What carries the argument
Fused integer Tensor Core kernels that implement the full Ozaki Scheme I and Scheme II pipelines without writing intermediates to global memory.
If this is right
- On large matrices EmuGEMM exceeds cuBLAS TF32 throughput by up to 1.4x on Hopper and 1.7x on Blackwell at comparable accuracy.
- Scheme II kernels outperform cuBLAS ZGEMM by up to 2.3x on Hopper and 5.5x on Blackwell.
- Peak sustained rates reach 1639 Top/s on Hopper (83 percent of INT8 peak) and 3654 Top/s on Blackwell (81 percent of INT8 peak).
Where Pith is reading between the lines
- The same fusion technique could be applied to other decomposition-based emulation methods that currently spill intermediates.
- Scientific codes that currently drop to TF32 or FP32 for speed might switch to these kernels to retain higher effective precision without changing hardware.
- Accuracy versus performance trade-offs become tunable by choosing the number of low-precision terms inside the fused kernel rather than by changing the outer algorithm.
Load-bearing premise
That the dominant cost in prior Ozaki implementations is repeated global-memory materialization of intermediates and that fusing the steps removes this cost without adding new overheads or accuracy loss.
What would settle it
A direct timing comparison on the same large matrices showing that the fused kernels run slower than a correctly implemented non-fused Ozaki baseline or that their numeric results diverge measurably from it.
Figures
read the original abstract
Modern GPUs devote an increasing silicon budget to low-precision matrix-multiplication units, widening the precision-throughput gap for scientific computing workloads.
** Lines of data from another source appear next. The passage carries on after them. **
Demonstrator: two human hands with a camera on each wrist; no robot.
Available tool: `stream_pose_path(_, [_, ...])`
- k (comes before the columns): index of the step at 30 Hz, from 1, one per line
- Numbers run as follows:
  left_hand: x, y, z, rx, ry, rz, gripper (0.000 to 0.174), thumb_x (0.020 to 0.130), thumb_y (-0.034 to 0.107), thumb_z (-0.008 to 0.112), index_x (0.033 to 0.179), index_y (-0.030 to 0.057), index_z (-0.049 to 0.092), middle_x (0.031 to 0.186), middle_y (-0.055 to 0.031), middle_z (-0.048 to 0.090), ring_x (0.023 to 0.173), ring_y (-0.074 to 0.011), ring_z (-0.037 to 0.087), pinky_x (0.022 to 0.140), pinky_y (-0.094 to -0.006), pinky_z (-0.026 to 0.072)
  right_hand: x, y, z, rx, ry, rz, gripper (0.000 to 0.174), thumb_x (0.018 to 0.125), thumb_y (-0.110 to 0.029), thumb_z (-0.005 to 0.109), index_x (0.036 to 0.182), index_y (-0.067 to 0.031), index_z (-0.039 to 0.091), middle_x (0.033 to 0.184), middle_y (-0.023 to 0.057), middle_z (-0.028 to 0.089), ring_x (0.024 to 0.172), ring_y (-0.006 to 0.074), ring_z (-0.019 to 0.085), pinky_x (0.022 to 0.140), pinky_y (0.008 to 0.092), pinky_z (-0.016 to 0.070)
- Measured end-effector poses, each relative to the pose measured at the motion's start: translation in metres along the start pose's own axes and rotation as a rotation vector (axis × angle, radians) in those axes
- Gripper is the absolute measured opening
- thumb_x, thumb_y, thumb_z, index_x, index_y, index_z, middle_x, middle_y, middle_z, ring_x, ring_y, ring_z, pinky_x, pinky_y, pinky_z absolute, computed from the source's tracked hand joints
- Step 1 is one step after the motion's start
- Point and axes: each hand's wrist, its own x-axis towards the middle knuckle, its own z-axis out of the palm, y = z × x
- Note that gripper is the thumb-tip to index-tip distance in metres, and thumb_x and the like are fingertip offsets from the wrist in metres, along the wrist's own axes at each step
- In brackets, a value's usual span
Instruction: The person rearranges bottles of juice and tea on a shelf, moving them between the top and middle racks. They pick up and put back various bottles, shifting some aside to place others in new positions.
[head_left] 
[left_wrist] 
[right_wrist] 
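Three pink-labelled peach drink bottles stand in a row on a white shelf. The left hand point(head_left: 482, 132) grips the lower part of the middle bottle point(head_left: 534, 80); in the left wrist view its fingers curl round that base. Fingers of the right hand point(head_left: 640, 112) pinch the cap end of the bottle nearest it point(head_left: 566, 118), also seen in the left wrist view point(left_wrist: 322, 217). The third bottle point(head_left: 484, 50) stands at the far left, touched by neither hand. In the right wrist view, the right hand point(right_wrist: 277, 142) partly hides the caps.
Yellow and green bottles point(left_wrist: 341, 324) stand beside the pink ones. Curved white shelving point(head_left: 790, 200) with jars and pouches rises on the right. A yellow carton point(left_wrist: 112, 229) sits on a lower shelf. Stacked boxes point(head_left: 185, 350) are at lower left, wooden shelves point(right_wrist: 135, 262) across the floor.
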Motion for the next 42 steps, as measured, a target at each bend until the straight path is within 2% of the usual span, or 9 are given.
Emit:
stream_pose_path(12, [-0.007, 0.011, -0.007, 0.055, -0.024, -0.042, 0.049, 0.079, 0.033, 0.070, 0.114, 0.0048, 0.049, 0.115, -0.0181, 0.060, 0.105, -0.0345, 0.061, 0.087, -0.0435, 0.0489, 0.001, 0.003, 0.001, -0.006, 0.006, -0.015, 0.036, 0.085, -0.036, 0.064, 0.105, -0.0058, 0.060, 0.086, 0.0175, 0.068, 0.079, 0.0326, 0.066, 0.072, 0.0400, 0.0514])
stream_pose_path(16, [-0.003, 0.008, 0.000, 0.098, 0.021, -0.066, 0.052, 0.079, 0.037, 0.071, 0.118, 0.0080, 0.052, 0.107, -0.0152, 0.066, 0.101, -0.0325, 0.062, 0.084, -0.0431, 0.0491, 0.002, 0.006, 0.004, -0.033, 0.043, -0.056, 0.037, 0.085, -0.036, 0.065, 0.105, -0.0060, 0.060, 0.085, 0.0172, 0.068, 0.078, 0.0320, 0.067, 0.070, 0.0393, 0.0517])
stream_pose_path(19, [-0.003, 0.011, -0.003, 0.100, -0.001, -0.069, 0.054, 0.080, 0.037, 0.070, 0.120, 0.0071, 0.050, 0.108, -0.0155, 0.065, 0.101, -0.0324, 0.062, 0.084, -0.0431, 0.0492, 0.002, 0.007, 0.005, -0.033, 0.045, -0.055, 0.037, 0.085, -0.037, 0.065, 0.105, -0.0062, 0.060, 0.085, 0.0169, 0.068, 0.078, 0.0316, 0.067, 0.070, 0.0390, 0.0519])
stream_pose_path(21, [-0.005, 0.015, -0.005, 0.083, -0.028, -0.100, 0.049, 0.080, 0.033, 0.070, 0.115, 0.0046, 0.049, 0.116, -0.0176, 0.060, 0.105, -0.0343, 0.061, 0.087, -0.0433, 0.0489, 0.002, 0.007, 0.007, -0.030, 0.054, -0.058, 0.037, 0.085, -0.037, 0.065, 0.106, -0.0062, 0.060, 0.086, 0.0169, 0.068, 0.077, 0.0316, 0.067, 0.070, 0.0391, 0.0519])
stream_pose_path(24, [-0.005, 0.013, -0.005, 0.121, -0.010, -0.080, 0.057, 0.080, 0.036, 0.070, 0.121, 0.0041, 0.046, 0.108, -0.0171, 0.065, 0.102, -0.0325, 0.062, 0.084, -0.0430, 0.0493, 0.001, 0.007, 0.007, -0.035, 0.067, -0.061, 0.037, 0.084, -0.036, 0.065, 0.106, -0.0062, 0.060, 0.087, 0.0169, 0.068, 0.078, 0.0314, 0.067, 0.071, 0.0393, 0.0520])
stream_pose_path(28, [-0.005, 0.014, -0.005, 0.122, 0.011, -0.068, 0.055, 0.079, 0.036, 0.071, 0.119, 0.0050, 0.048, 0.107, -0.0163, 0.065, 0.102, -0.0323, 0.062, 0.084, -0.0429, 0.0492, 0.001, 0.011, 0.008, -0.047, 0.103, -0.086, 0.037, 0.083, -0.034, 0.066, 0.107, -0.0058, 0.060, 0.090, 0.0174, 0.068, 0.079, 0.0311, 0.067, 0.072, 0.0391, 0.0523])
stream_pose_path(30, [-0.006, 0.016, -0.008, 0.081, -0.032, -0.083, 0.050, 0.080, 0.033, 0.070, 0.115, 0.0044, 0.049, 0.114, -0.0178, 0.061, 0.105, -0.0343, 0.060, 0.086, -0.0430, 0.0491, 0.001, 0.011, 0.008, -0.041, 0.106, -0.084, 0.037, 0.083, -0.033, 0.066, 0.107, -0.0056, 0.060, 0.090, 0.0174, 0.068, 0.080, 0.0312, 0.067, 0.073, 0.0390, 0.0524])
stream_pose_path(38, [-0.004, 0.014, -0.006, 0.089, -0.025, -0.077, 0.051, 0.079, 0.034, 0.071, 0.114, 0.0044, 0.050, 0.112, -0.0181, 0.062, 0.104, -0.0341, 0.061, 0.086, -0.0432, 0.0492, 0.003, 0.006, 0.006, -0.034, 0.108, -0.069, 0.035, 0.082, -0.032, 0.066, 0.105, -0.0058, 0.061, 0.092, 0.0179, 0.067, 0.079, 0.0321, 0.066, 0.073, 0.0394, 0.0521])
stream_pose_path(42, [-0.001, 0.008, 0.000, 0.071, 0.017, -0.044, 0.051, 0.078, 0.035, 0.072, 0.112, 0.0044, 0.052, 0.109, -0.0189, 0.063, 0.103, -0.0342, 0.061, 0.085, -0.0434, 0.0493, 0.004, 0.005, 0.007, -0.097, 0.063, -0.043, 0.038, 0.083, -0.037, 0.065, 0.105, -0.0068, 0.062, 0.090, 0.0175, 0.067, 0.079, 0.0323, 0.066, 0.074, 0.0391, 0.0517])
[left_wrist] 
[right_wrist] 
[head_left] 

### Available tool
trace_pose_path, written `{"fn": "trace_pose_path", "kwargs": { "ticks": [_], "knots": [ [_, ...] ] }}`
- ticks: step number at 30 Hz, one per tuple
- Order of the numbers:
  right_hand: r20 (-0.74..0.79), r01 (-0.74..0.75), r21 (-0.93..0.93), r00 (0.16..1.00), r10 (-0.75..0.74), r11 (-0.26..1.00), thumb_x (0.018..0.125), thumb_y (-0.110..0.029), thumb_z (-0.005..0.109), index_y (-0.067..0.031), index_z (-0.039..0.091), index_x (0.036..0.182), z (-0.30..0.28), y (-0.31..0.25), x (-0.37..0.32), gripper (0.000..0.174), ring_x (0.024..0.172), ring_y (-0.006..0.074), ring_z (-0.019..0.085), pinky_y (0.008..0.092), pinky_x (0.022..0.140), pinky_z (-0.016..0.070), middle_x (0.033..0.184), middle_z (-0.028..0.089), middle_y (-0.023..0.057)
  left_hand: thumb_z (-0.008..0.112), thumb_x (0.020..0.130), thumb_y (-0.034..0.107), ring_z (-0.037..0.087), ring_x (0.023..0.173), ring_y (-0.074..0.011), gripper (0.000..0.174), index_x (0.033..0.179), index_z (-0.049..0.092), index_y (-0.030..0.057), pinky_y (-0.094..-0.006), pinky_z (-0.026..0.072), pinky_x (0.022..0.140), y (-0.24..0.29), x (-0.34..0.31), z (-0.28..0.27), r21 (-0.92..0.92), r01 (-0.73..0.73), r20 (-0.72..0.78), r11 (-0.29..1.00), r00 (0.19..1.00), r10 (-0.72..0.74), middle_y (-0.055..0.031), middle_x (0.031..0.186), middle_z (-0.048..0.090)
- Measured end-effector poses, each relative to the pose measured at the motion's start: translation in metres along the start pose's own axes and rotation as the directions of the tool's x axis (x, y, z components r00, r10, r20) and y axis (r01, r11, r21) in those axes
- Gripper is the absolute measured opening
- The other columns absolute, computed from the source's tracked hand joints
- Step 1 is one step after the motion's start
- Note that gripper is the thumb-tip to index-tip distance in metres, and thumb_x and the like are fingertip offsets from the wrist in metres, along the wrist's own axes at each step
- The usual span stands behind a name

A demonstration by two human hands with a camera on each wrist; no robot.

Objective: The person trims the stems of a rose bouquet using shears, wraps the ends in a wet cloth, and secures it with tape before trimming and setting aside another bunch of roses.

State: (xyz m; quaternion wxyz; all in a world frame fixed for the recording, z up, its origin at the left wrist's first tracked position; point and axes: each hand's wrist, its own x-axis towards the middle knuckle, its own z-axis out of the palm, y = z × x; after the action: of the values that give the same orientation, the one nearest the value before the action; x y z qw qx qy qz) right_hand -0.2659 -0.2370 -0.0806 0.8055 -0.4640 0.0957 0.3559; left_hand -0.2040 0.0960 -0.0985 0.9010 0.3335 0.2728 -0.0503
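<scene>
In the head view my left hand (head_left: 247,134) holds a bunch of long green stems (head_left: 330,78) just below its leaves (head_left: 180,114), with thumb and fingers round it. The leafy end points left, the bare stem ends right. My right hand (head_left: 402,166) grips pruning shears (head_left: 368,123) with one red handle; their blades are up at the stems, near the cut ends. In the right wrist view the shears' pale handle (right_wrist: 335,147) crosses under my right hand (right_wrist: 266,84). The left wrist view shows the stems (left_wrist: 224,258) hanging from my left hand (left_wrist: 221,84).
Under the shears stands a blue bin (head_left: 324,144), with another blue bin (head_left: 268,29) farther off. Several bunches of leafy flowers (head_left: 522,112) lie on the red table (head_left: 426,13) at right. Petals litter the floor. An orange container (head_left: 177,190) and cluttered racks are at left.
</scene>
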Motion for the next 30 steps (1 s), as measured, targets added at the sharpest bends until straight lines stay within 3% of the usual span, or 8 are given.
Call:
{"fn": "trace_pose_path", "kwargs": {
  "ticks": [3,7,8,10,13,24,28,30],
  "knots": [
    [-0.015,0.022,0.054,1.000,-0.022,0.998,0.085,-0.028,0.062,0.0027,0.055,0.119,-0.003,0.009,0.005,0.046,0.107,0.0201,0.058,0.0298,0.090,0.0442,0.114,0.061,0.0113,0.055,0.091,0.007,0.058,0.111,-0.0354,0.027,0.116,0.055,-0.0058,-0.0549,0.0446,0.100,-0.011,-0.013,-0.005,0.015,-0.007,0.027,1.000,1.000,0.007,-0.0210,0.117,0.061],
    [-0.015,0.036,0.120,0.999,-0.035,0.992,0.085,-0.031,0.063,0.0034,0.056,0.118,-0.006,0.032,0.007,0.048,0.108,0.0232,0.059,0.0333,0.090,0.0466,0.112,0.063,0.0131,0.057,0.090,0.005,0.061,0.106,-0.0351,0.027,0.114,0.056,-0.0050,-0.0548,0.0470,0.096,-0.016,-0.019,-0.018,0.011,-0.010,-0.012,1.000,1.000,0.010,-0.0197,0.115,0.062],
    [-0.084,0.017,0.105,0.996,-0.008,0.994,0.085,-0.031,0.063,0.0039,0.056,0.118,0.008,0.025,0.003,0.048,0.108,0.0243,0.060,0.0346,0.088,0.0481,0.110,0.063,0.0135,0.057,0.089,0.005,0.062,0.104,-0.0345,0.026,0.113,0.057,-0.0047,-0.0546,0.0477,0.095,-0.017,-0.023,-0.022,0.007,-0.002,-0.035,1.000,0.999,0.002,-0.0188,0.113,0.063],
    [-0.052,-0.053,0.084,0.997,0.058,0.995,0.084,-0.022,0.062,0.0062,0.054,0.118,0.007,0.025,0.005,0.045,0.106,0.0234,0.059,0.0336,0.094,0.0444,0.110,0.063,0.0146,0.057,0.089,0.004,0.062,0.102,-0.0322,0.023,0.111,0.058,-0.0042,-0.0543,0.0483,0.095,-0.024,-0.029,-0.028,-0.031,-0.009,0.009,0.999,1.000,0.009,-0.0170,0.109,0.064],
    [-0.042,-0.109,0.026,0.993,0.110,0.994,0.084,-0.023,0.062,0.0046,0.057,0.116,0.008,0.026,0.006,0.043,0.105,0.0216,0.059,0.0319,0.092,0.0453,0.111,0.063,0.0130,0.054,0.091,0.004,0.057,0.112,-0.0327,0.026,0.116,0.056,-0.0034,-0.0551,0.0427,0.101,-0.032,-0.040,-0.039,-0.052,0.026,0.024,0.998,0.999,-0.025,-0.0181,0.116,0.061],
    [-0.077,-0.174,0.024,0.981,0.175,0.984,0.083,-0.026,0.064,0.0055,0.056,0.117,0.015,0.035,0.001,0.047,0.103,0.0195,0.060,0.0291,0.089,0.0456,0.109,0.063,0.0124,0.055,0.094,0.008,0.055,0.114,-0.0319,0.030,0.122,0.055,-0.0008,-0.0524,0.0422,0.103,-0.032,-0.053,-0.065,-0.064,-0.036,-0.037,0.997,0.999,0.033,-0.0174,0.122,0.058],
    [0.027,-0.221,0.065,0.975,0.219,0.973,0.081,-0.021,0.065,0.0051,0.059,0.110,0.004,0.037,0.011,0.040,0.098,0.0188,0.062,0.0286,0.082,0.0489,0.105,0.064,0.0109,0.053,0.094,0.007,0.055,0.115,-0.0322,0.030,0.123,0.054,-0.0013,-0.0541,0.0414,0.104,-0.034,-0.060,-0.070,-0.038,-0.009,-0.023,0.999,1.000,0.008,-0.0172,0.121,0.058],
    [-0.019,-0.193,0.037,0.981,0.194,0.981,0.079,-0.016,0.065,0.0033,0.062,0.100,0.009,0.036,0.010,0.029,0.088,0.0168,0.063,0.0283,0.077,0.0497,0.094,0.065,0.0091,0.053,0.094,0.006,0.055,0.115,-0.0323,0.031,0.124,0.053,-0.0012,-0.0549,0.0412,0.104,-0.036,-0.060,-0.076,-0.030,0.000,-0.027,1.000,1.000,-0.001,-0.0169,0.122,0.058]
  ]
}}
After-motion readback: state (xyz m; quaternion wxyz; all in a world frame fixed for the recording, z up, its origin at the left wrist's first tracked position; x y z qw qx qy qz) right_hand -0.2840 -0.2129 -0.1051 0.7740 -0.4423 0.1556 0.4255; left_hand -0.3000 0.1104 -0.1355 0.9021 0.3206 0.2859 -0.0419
Ozaki Schemes I and II offer an alternative by reconstructing high-precision general matrix multiplication (GEMM) from low-precision operations, yet existing implementations leave substantial performance untapped. In particular, intermediate results are repeatedly materialized in global memory, making data movement the dominant bottleneck. We present EmuGEMM, fused integer Tensor Core kernels for NVIDIA Hopper and Blackwell GPUs that eliminate redundant memory round-trips in both Ozaki schemes. Using Scheme I, EmuGEMM sustains up to 1,639 Top/s on Hopper (83% of INT8 peak) and 3,654 Top/s on Blackwell (81%). For large matrices, EmuGEMM surpasses cuBLAS TF32 throughput by up to 1.4x on Hopper and 1.7x on Blackwell, at comparable accuracy. Using Scheme II, EmuGEMM extends to complex arithmetic and outperforms cuBLAS ZGEMM by up to 2.3x on Hopper and 5.5x on Blackwell.
Editorial analysis
A structured set of objections, weighed in public.
Referee Report
Summary. The paper presents EmuGEMM, fused integer Tensor Core kernels implementing Ozaki Schemes I and II for emulating high-precision GEMM on NVIDIA Hopper and Blackwell GPUs. It claims these kernels eliminate repeated global-memory materialization of intermediates that dominates prior implementations, achieving up to 1,639 TOP/s (83% of INT8 peak) on Hopper and 3,654 TOP/s (81%) on Blackwell. For large matrices, EmuGEMM reports up to 1.4× (Hopper) and 1.7× (Blackwell) over cuBLAS TF32 at comparable accuracy under Scheme I, and up to 2.3× (Hopper) and 5.5× (Blackwell) over cuBLAS ZGEMM under Scheme II.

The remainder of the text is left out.